Reviews and investigates claims, processes claims into CCX systems and matches claims data with the appropriate authorizations. Determines correct claims payment or denial. Identifies and evaluates questionable claims and authorizations or system issues as appropriate. Works under close supervision.
• Reviews plans, eligibility, patient notes, and authorizations to determine appropriate adjudication. Creates authorizations when necessary based on individual provider and carrier contracts.
• Reviews electronic claims or processes data as necessary into the claims system, resolves computer generated edit conditions, and determines correct payment or denial amounts and document notes as appropriate.

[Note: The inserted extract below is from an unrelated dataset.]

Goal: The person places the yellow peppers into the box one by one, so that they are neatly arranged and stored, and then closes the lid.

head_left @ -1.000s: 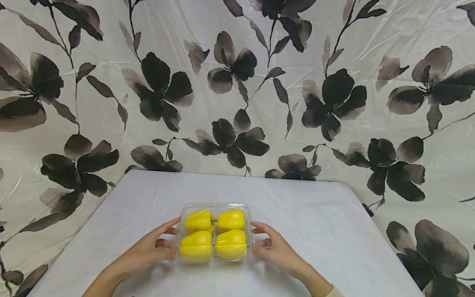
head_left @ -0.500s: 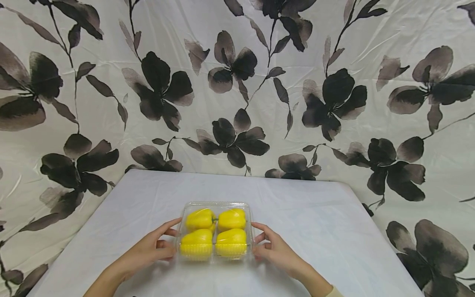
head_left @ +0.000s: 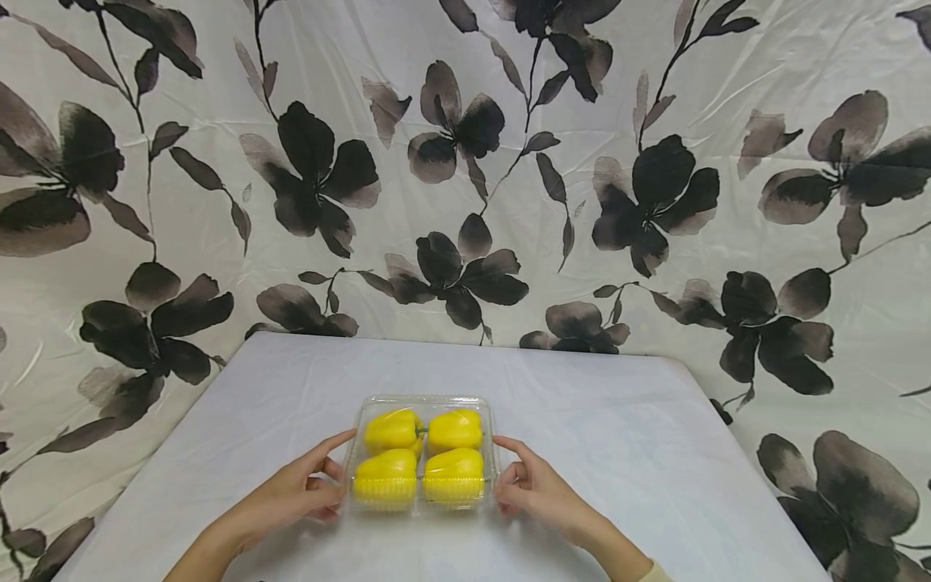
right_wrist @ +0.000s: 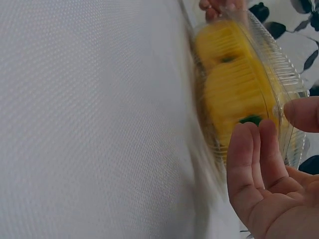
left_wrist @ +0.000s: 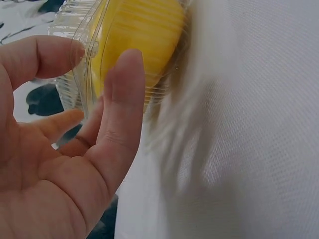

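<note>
A clear plastic clamshell box (head_left: 420,399) rests near the front middle of the white-covered table, its lid down. Inside lie several yellow bell peppers (head_left: 453,430), in two rows. At its left side is my left hand (head_left: 291,489), with one extended fingertip touching the rim and the other fingers loosely bent beside the wall. My right hand (head_left: 541,489) mirrors this at the right side. In the right wrist view, one fingertip meets the rim by the clasp, while the other fingers (right_wrist: 241,154) stand before the box wall and a green stem (right_wrist: 250,120) shows through the plastic.
The white tablecloth (head_left: 618,428) spreads around the box on all sides. Behind the table's back edge hangs a pale curtain (head_left: 553,242) with dark flowers.
The box shifted very slightly away from me between the first two frames, then stayed put. The lower fingers of both hands have bent slightly back from its sides; one fingertip per side stays at the rim.
</note>
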A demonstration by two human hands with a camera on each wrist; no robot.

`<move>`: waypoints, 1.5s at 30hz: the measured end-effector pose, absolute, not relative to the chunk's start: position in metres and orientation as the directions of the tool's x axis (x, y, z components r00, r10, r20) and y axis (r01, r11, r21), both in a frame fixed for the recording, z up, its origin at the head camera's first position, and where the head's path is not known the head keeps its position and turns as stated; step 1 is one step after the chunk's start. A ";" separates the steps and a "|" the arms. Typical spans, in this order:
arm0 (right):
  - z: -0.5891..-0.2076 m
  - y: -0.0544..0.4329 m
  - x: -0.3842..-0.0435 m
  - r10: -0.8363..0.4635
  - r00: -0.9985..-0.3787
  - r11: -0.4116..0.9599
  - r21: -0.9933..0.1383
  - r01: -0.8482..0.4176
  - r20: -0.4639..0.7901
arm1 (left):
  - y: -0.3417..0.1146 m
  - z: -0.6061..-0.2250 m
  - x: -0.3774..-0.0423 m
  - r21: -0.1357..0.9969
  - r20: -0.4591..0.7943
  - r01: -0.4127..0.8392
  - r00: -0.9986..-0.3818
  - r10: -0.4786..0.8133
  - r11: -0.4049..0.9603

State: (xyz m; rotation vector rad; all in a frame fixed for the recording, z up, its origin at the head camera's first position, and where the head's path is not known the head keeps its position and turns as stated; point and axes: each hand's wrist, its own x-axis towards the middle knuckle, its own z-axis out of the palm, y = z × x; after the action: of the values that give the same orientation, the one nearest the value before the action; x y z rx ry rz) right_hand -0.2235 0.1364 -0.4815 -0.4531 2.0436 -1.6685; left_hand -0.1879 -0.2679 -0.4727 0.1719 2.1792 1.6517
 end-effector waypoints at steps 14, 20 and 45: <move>-0.481 0.135 -0.224 -0.518 -0.842 0.230 -0.973 0.033 -0.151 | -0.268 -0.474 -0.192 0.954 -0.220 -0.115 -0.893 0.392 0.275; -0.482 0.135 -0.225 -0.519 -0.840 0.237 -0.971 0.036 -0.158 | -0.268 -0.475 -0.192 0.953 -0.229 -0.122 -0.889 0.396 0.278; -0.481 0.135 -0.223 -0.547 -0.829 0.200 -0.980 0.004 -0.116 | -0.268 -0.468 -0.195 0.975 -0.169 -0.072 -0.858 0.486 0.211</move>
State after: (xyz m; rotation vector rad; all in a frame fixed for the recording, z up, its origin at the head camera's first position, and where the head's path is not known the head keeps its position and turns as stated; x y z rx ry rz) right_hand -0.2228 0.1355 -0.4813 -0.5045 2.0394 -1.6673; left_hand -0.1950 -0.2676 -0.4680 0.3823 2.0496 1.6873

• Identifies and refers questionable claims, intakes, authorizations, and system issues to appropriate Senior Claims Analyst and then processes responses accordingly.
• Researches and, if necessary, processes claim payment adjustments resulting from customer service referrals, audits or data inaccuracies as detected.
• Exercises good judgment, interprets medical claim data and contracts, and remains knowledgeable in related company policies and procedures.
• Achieves teamwork, production and quality standards in order to assure timely, efficient and accurate claim processing.
• Maintains patient confidentiality and claims integrity in accordance with company policies and procedures.
• Adheres to and participates in Company’s mandatory HIPAA privacy program / practices and Business Ethics and Compliance programs / practices. Understands Utilization Management and URAC standards and ensures policies and procedures are followed.
Requires a HS diploma or equivalent; up to 1 year of previous related experience; or any combination of education and experience, which would provide an equivalent background. Experience with claims processing, medical terminology, medical services or equivalent experience required. Knowledge of basic spreadsheet / word processing / data entry and basic math skills required. Knowledge of Utilization Management and URAC standards preferred.
• Candidate will possess excellent communication (verbal/written), organizational and interpersonal skills.
• Manage multiple tasks, be detail oriented, be responsive, and demonstrate independent thought and critical thinking.
• This position requires excellent communication, customer service and problem solving skills, as well as the ability to effectively interact with all levels of management and a highly diverse clientele.
• Must be able to problem solve difficult situations with internal and external customers, and with process and/or system issues.
CareCentrix maintains a drug-free workplace in accordance with Florida’s Drug Free Workplace Law.